A consensual Diving-PAM protocol to monitor Posidonia oceanica photosynthesis
- Published
- Accepted
- Subject Areas
- Environmental Sciences, Marine Biology, Plant Science
- Keywords
- Posidonia oceanica, Diving-PAM, ecophysiology
- Copyright
- © 2015 Gobert et al.
- Licence
- This is an open access article distributed under the terms of the Creative Commons Attribution License, which permits unrestricted use, distribution, reproduction and adaptation in any medium and for any purpose provided that it is properly attributed. For attribution, the original author(s), title, publication source (PeerJ PrePrints) and either DOI or URL of the article must be cited.
- Cite this article
- 2015. A consensual Diving-PAM protocol to monitor Posidonia oceanica photosynthesis. PeerJ PrePrints 3:e1067v1 https://doi.org/10.7287/peerj.preprints.1067v1
Abstract
The seagrass Posidonia oceanica is widely recognized as an effective bioindicator of the health status of Mediterranean coastal waters. Chlorophyll fluorescence measurements, in particular through the Pulse Amplitude Modulated (PAM) fluorometry method, are performed to study aquatic plant ecology and vitality and to assess their responses to diverse stressful factors. However, the current understanding of P. oceanica photosynthetic responses to environmental stresses does only allow scientists to use the PAM-method as a complementary tool to other more-robust monitoring techniques.
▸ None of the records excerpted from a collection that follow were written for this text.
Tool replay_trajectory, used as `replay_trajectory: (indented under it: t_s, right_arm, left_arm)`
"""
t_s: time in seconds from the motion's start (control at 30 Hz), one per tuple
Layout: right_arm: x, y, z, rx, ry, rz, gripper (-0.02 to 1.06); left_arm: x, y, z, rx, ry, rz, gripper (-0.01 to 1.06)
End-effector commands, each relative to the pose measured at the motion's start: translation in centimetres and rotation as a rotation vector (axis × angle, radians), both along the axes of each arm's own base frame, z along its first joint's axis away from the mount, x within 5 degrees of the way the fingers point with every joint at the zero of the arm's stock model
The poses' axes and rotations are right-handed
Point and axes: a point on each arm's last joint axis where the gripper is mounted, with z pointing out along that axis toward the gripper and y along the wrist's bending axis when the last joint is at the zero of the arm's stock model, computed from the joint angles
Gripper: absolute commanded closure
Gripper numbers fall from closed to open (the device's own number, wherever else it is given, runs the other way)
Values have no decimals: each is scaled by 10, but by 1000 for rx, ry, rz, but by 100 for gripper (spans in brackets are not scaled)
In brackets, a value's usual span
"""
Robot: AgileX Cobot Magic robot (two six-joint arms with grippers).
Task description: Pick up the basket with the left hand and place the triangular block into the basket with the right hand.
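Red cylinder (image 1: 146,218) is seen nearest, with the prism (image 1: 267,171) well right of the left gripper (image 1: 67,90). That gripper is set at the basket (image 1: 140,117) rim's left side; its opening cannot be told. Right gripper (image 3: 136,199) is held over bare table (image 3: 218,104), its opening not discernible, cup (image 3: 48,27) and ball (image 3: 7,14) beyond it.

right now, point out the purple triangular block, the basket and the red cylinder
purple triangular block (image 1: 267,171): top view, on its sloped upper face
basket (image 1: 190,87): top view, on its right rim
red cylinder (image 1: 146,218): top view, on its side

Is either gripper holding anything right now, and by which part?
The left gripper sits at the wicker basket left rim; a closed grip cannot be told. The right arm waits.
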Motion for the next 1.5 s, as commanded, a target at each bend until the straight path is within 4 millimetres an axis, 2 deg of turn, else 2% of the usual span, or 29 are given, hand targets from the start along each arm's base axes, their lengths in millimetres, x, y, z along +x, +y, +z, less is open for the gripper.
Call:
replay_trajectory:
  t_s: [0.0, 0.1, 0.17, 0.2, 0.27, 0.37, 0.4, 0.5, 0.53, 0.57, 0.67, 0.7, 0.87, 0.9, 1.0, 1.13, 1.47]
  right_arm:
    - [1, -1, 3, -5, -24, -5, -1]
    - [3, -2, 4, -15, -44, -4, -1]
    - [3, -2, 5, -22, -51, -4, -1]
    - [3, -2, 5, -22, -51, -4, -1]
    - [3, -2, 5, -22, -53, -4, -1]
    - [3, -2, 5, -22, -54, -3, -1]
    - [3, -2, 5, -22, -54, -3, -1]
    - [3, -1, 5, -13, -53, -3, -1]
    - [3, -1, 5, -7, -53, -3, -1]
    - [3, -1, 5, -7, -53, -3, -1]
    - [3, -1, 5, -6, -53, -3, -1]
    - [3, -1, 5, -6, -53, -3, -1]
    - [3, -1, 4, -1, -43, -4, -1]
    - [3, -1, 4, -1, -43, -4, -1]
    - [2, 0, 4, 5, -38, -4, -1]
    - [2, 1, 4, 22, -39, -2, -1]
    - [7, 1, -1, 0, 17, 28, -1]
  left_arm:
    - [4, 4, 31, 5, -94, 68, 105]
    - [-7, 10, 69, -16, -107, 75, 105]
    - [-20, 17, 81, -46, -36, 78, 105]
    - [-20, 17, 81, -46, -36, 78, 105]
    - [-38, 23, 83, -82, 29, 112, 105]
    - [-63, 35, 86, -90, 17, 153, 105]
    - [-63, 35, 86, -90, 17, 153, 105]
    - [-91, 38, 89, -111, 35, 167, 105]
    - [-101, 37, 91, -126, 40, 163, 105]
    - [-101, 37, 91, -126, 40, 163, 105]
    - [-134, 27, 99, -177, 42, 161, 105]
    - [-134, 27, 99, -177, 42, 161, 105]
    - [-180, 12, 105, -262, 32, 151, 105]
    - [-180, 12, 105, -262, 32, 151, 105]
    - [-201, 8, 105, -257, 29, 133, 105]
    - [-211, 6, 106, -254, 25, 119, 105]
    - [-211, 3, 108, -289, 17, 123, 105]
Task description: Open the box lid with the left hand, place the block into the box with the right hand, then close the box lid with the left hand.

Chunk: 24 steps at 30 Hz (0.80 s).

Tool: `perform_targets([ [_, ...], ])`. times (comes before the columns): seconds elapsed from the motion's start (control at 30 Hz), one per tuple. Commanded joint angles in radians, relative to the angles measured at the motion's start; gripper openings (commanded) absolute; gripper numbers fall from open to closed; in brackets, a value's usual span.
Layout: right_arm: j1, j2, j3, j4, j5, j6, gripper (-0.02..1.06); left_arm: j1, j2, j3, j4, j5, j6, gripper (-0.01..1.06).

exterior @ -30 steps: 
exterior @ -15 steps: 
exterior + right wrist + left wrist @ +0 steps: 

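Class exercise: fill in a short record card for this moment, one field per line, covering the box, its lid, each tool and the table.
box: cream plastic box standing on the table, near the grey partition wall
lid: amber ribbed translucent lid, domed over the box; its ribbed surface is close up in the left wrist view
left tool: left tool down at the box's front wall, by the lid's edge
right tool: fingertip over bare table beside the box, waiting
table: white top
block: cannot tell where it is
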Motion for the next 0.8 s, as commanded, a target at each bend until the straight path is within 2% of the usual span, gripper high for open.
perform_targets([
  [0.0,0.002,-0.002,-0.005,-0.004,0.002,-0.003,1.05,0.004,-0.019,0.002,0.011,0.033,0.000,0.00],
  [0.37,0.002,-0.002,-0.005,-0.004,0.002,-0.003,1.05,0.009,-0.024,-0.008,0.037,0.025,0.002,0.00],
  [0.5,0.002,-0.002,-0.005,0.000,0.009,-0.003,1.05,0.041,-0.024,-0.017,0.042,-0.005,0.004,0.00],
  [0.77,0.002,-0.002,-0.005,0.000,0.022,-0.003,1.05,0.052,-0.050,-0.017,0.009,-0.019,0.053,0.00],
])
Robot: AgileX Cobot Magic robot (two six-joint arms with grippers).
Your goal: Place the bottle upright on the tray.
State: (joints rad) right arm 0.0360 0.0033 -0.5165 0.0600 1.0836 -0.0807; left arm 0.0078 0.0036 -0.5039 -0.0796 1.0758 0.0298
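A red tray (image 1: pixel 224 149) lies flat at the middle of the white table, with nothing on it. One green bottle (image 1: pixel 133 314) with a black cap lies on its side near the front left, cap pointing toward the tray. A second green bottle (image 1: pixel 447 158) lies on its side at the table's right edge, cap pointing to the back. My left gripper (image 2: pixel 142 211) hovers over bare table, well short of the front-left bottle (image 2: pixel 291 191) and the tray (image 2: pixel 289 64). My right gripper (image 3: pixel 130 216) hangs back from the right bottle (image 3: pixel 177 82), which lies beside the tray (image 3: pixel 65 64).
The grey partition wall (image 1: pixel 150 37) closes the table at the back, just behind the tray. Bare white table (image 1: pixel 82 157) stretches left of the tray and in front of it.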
Consequently, a more in-depth knowledge of the natural causes of variability of P. oceanica photosynthetic responses are a prerequisite to any surveys relying on that time and cost-effective method. In the framework of the STARECAPMED project, this work aimed to determine the influence of several environmental (depth, daytime, season) and plant-specific characteristics (leaf age, leaf part analyzed, epiphytic coverage) on the photosynthetic responses (Y, ETR, RLC) of P. oceanica. Water temperature, irradiance and several biochemical parameters of the seagrass (chl.a, chl.b, C, N, P, micronutrients such as Fe, Cu) were measured as well. The field survey was performed in a pristine meadow in the Calvi Bay, Corsica. Environmental and plant-physiological characteristics deeply influenced P. oceanica photosynthetic responses. As an example, ETR decreased with depth, contrary to Y that mostly increased. ETR was lower in the basal part of leaf blade, and the epiphytic coverage of leaf tips slightly increased their ETR compared to leaf tips cleaned of epiphytes. Depth and leaf part-related variations in RLC were also observed. Because of this natural variability, it appears essential to develop a consensual protocol of chlorophyll fluorescence measurements to publish reliable and comparable results between studies. We therefore notably suggest to perform measurements close to midday, when photosynthetic responses are the highest; at 10-15 m depth in order to avoid, among others, low depth light irradiance variability; on the middle part of the 3rd-4th external leaf, well developed, highly photosynthetic, and little epiphyted. Finally, because P. oceanica fluorescence was correlated with N, P and chl.b leaf contents, the PAM-method could afterwards be used as bioindicator technique, according to the protocol proposed.
Author Comment
This is an abstract which has been accepted as an oral presentation at the 4th Mediterranean Seagrass Workshop 2015.